### What this task involves:
Give the listing again exactly, skipping any pictures it holds.

Recorded information Block Start

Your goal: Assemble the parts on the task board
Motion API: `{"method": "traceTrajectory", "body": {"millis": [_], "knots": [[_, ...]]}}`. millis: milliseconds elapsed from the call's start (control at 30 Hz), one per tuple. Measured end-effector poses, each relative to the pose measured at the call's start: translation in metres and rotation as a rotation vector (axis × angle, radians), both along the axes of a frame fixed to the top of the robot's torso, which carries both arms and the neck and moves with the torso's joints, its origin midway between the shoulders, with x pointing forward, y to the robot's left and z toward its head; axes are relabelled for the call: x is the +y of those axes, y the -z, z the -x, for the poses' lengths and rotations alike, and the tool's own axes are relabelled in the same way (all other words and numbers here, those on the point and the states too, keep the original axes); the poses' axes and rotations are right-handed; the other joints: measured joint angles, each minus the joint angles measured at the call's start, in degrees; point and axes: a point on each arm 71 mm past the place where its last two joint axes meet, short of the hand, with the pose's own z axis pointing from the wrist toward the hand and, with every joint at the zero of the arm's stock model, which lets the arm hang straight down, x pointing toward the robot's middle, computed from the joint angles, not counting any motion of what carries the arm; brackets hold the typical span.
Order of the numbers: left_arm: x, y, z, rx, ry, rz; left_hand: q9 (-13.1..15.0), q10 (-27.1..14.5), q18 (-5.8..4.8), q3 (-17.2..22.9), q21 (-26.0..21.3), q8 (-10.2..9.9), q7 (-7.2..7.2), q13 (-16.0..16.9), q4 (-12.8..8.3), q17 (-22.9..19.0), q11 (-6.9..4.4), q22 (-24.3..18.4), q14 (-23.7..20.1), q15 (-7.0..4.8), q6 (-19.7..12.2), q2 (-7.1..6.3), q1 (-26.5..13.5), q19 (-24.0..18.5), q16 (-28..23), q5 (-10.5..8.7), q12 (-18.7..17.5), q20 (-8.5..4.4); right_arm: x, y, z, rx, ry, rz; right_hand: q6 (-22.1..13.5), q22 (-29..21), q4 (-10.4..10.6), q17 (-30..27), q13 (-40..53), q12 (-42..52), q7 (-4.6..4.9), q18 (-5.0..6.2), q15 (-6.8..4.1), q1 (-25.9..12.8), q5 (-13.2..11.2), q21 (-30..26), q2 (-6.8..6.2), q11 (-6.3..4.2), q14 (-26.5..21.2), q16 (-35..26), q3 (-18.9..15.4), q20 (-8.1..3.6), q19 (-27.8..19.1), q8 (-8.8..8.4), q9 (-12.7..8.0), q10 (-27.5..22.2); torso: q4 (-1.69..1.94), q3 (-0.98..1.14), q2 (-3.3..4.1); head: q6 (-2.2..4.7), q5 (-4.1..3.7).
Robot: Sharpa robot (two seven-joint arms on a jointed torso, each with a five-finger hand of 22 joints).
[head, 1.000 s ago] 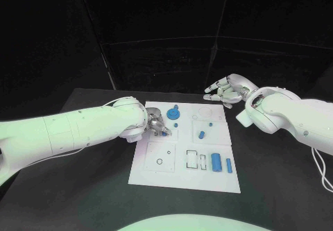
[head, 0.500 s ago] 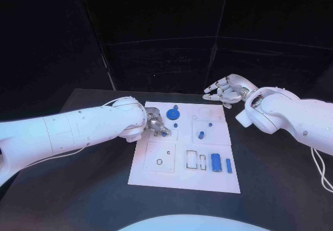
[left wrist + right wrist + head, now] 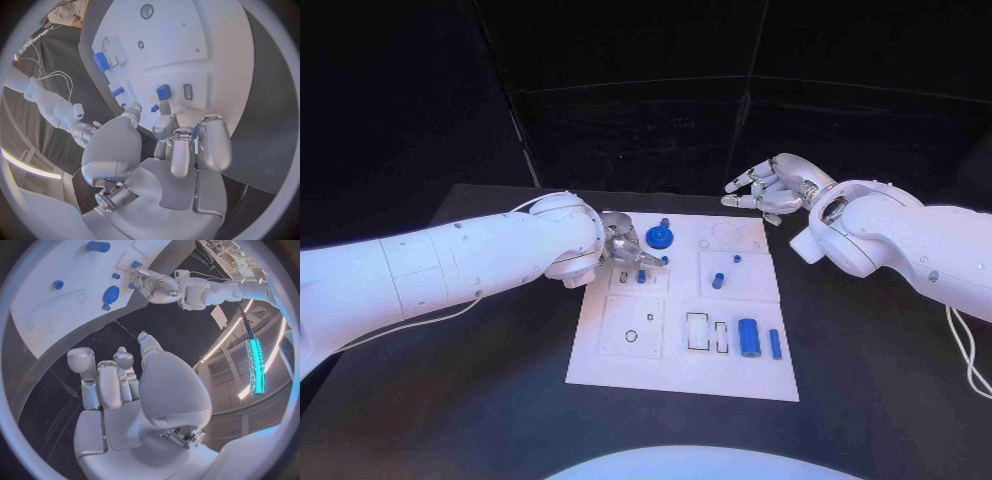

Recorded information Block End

### Answer box:
Your goal: Assemble the parts on the task board
Motion API: `{"method": "traceTrajectory", "body": {"millis": [_], "knots": [[_, ...]]}}`. millis: milliseconds elapsed from the call's start (control at 30 Hz), one per tuple. Measured end-effector poses, each relative to the pose measured at the call's start: translation in metres and rotation as a rotation vector (axis × angle, radians), both along the axes of a frame fixed to the top of the robot's torso, which carries both arms and the neck and moves with the torso's joints, its origin midway between the shoulders, with x pointing forward, y to the robot's left and z toward its head; axes are relabelled for the call: x is the +y of those axes, y the -z, z the -x, for the poses' lengths and rotations alike, and the tool's own axes are relabelled in the same way (all other words and numbers here, those on the point and the states too, keep the original axes); the poses' axes and rotations are right-handed; the other joints: measured joint angles, each minus the joint angles measured at the call's start, in degrees; point and axes: a point on each arm 71 mm past the place where its last two joint axes meet, short of the hand, with the pose's own z axis pointing from the wrist toward the hand and, with every joint at the zero of the arm's stock model, which lets the arm hang straight down, x pointing toward the robot's middle, computed from the joint angles, not counting any motion of what carries the arm; brackets hold the typical span.
Order of the numbers: left_arm: x, y, z, rx, ry, rz; left_hand: q9 (-13.1..15.0), q10 (-27.1..14.5), q18 (-5.8..4.8), q3 (-17.2..22.9), q21 (-26.0..21.3), q8 (-10.2..9.9), q7 (-7.2..7.2), q13 (-16.0..16.9), q4 (-12.8..8.3), q17 (-22.9..19.0), q11 (-6.9..4.4), q22 (-24.3..18.4), q14 (-23.7..20.1), q15 (-7.0..4.8), q6 (-19.7..12.2), q2 (-7.1..6.3), q1 (-26.5..13.5), q19 (-24.0..18.5), q16 (-28..23), q5 (-10.5..8.7), q12 (-18.7..17.5), q20 (-8.5..4.4); right_arm: x, y, z, rx, ry, rz; right_hand: q6 (-22.1..13.5), q22 (-29..21), q4 (-10.4..10.6), q17 (-30..27), q13 (-40..53), q12 (-42..52), q7 (-4.6..4.9), q18 (-5.0..6.2), q15 (-6.8..4.1), q1 (-25.9..12.8), q5 (-13.2..11.2), q21 (-30..26), q2 (-6.8..6.2), q11 (-6.3..4.2), q14 (-26.5..21.2), q16 (-35..26), q3 (-18.9..15.4), q20 (-8.1..3.6), q19 (-27.8..19.1), q8 (-8.8..8.4), q9 (-12.7..8.0), q10 (-27.5..22.2); torso: q4 (-1.69..1.94), q3 (-0.98..1.14), q2 (-3.3..4.1); head: q6 (-2.2..4.7), q5 (-4.1..3.7).
Robot: Sharpa robot (two seven-joint arms on a jointed torso, each with a five-finger hand of 22 joints).
[head, 1.000 s ago] 
[head, 0.500 s ago] 
[left wrist + right wrist + head, now] 

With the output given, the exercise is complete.